▶ What you should do:
The answer is to be all of the data below, reproduced exactly.

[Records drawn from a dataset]
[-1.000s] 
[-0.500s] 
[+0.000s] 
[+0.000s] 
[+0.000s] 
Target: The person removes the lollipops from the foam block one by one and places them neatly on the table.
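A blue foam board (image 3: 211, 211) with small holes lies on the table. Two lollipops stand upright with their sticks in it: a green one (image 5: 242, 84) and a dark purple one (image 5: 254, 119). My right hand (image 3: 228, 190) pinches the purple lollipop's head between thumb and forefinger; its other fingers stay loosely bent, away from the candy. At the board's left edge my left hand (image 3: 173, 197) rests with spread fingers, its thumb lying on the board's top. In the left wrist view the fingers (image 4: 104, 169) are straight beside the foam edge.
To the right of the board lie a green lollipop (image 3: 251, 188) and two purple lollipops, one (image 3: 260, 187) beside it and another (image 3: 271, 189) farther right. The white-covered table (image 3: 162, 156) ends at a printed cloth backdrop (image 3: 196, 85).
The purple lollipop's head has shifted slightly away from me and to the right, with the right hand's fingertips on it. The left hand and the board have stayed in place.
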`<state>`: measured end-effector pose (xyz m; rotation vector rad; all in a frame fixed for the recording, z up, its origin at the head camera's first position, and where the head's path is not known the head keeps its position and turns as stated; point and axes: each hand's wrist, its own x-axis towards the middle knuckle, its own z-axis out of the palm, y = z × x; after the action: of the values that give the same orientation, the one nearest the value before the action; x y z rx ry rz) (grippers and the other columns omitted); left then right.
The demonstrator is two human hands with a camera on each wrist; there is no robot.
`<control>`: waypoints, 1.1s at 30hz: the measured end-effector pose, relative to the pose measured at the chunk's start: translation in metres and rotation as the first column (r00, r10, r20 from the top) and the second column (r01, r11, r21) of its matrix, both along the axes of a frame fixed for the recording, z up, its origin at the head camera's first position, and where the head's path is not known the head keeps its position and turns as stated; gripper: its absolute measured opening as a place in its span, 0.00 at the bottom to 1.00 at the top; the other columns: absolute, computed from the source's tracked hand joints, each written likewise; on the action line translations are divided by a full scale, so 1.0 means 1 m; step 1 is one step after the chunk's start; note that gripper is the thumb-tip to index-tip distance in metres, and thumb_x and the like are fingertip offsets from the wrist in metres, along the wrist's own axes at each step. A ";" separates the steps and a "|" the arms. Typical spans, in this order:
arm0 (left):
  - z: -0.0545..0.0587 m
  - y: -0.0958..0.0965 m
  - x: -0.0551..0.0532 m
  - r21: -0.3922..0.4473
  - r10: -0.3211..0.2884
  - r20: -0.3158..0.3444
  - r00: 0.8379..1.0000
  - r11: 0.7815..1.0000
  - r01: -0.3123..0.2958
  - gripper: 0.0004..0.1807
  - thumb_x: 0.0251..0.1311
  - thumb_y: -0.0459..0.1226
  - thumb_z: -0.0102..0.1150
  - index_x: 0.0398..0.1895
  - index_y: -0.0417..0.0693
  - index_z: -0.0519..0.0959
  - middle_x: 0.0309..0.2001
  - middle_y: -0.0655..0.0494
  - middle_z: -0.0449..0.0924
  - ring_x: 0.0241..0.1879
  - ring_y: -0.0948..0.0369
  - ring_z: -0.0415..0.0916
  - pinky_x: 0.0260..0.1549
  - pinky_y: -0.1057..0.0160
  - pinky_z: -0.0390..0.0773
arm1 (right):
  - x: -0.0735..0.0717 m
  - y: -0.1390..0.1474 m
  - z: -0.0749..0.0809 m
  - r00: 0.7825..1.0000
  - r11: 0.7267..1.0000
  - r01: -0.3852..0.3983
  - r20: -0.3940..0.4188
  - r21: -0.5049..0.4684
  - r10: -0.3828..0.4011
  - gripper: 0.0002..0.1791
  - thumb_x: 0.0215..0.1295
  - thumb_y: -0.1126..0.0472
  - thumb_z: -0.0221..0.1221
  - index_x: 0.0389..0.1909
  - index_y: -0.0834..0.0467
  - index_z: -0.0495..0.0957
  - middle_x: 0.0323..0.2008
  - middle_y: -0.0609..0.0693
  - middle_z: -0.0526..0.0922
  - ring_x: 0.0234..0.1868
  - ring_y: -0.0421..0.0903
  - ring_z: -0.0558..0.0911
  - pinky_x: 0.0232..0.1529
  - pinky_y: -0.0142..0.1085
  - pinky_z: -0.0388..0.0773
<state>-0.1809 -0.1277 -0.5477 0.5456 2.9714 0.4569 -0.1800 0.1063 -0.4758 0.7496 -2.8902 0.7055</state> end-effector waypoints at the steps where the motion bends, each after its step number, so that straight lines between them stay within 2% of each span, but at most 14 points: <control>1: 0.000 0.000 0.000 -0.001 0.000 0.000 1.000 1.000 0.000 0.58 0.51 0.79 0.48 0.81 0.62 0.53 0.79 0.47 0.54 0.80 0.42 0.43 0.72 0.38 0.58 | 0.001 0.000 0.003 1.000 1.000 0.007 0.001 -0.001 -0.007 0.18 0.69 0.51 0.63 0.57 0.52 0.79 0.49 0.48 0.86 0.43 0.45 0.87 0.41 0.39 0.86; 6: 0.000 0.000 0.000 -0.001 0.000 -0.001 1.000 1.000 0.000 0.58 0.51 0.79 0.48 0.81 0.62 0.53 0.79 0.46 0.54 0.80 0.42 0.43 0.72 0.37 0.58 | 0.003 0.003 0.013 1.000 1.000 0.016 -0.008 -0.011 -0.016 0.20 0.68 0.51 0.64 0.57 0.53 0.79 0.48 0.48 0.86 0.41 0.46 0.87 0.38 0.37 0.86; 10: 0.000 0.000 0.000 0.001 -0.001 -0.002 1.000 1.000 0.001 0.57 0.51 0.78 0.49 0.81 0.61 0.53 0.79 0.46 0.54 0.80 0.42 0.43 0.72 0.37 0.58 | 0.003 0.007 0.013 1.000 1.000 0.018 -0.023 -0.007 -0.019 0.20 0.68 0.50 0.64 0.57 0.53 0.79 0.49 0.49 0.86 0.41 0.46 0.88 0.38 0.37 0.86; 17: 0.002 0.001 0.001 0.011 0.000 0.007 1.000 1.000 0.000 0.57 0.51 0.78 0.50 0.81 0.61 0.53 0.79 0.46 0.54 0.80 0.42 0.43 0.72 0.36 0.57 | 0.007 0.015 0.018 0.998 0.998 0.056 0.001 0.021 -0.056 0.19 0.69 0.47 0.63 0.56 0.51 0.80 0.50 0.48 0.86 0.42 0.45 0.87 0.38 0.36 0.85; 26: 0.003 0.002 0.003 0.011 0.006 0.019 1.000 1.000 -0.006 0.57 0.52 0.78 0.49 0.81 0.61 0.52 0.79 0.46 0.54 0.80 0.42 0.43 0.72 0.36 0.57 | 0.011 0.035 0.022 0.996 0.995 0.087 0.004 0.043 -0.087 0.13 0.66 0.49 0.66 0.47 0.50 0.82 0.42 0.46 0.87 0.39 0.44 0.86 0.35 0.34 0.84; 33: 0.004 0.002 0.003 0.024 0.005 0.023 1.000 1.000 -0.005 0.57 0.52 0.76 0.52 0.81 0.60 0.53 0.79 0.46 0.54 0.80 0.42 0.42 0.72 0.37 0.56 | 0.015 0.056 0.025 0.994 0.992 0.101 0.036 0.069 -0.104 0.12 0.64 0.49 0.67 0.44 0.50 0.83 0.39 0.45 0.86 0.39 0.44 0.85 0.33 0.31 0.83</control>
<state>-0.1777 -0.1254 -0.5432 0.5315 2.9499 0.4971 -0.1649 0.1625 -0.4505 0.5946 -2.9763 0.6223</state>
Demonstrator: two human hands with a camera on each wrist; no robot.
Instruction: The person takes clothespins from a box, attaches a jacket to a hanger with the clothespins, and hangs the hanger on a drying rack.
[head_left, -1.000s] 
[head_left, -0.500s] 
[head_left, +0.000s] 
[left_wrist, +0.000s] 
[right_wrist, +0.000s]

▶ Finished exercise:
[-1.000s] 
[-0.500s] 
[+0.000s] 
[+0.000s] 
[+0.000s] 
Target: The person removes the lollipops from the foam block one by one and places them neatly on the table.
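A blue foam board (image 3: 211, 211) with small holes lies on the table. Two lollipops stand upright with their sticks in it: a green one (image 5: 242, 84) and a dark purple one (image 5: 254, 119). My right hand (image 3: 228, 190) pinches the purple lollipop's head between thumb and forefinger; its other fingers stay loosely bent, away from the candy. At the board's left edge my left hand (image 3: 173, 197) rests with spread fingers, its thumb lying on the board's top. In the left wrist view the fingers (image 4: 104, 169) are straight beside the foam edge.
To the right of the board lie a green lollipop (image 3: 251, 188) and two purple lollipops, one (image 3: 260, 187) beside it and another (image 3: 271, 189) farther right. The white-covered table (image 3: 162, 156) ends at a printed cloth backdrop (image 3: 196, 85).
The purple lollipop's head has shifted slightly away from me and to the right, with the right hand's fingertips on it. The left hand and the board have stayed in place.
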`<state>`: measured end-effector pose (xyz m; rotation vector rad; all in a frame fixed for the recording, z up, its origin at the head camera's first position, and where the head's path is not known the head keeps its position and turns as stated; point and axes: each hand's wrist, its own x-axis towards the middle knuckle, its own z-axis out of the palm, y = z × x; after the action: of the values that give the same orientation, the one nearest the value before the action; x y z rx ry rz) (grippers and the other columns omitted); left then right.
The demonstrator is two human hands with a camera on each wrist; there is no robot.
`<control>`: waypoints, 1.1s at 30hz: the measured end-effector pose, relative to the pose measured at the chunk's start: translation in metres and rotation as the first column (r00, r10, r20 from the top) and the second column (r01, r11, r21) of its matrix, both along the axes of a frame fixed for the recording, z up, its origin at the head camera's first position, and where the head's path is not known the head keeps its position and turns as stated; gripper: its absolute measured opening as a place in its span, 0.00 at the bottom to 1.00 at the top; the other columns: absolute, computed from the source's tracked hand joints, each written likewise; on the action line translations are divided by a full scale, so 1.0 means 1 m; step 1 is one step after the chunk's start; note that gripper is the thumb-tip to index-tip distance in metres, and thumb_x and the like are fingertip offsets from the wrist in metres, along the wrist's own axes at each step. A ";" separates the steps and a "|" the arms. Typical spans, in this order:
arm0 (left):
  - z: -0.0545..0.0587 m
  - y: -0.0958..0.0965 m
  - x: -0.0551..0.0532 m
  - r21: -0.3922..0.4473
  - r10: -0.3211..0.2884
  - r20: -0.3158..0.3444
  - r00: 0.8379..1.0000
  - r11: 0.7815..1.0000
  - r01: -0.3123..0.2958
  - gripper: 0.0004..0.1807
  - thumb_x: 0.0251..0.1311
  - thumb_y: -0.0459..0.1226
  - thumb_z: -0.0102..0.1150
  - index_x: 0.0398..0.1895
  - index_y: -0.0417..0.0693
  - index_z: -0.0519..0.0959
  - middle_x: 0.0309..0.2001
  - middle_y: -0.0655..0.0494
  - middle_z: -0.0449..0.0924
  - ring_x: 0.0241..0.1879
  - ring_y: -0.0948..0.0369
  - ring_z: -0.0415..0.0916
  - pinky_x: 0.0260..0.1549
  - pinky_y: -0.1057..0.0160
  - pinky_z: -0.0390..0.0773
arm1 (right):
  - x: -0.0735..0.0717 m
  - y: -0.1390..0.1474 m
  - z: -0.0749..0.0809 m
  - r00: 0.7825..1.0000
  - r11: 0.7267..1.0000
  - r01: -0.3852..0.3983
  - r20: -0.3940..0.4188
  - r21: -0.5049..0.4684
  - r10: -0.3828..0.4011
  - gripper: 0.0002..0.1791
  - thumb_x: 0.0215..0.1295
  - thumb_y: -0.1126..0.0472
  - thumb_z: -0.0221..0.1221
  - index_x: 0.0389..0.1909
  - index_y: -0.0834..0.0467
  - index_z: -0.0495..0.0957
  - middle_x: 0.0323..0.2008
  - middle_y: -0.0609..0.0693
  - middle_z: -0.0526..0.0922
  - ring_x: 0.0234..0.1868
  - ring_y: -0.0421..0.0903
  - ring_z: -0.0558..0.0911
  - pinky_x: 0.0232..0.1529
  - pinky_y: -0.0142..0.1085
  - pinky_z: -0.0388..0.0773
<state>-0.1809 -0.1277 -0.5477 0.5456 2.9714 0.4569 -0.1800 0.1063 -0.4758 0.7496 -2.8902 0.7055</state> end-effector waypoints at the steps where the motion bends, each after its step number, so that straight lines between them stay within 2% of each span, but at most 14 points: <control>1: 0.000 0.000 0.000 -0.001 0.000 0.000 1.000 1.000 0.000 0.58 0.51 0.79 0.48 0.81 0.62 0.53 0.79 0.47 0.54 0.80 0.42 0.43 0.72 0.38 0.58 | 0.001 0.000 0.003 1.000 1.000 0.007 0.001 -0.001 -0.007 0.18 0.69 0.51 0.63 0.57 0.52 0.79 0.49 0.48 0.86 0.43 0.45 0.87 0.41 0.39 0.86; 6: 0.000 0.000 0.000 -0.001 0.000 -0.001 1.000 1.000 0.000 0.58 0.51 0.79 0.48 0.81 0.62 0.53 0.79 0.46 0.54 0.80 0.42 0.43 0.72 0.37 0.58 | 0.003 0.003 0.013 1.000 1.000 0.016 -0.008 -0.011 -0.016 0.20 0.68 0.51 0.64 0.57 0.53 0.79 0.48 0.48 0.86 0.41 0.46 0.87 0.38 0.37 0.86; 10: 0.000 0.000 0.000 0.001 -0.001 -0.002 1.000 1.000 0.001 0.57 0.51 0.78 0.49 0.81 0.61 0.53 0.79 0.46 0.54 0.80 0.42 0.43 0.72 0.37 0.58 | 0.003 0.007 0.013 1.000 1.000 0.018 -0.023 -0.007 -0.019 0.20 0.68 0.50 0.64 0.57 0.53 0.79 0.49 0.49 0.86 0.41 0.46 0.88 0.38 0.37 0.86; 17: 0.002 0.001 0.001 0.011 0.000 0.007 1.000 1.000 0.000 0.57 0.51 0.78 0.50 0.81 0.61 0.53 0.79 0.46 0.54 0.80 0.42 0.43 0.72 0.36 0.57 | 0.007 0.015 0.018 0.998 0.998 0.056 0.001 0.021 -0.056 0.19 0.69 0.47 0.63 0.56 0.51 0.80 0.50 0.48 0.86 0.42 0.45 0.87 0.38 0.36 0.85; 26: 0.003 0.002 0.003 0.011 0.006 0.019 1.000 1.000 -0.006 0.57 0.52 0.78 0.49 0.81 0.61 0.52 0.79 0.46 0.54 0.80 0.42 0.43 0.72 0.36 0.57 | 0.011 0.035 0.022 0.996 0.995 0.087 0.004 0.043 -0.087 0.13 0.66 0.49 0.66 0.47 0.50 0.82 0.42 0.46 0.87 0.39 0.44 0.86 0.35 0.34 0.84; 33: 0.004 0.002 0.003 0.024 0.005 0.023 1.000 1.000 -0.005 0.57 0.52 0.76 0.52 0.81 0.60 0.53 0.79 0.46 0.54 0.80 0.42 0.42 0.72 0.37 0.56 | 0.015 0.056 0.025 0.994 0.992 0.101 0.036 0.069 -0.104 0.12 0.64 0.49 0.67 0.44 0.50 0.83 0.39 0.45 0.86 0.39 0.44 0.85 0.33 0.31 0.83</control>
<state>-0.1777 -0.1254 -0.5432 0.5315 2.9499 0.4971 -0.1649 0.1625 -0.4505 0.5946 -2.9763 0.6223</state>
Demonstrator: two human hands with a camera on each wrist; no robot.
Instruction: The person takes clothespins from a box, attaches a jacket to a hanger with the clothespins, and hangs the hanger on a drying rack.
[head_left, -1.000s] 
[head_left, -0.500s] 
[head_left, +0.000s] 
[left_wrist, +0.000s] 
[right_wrist, +0.000s]

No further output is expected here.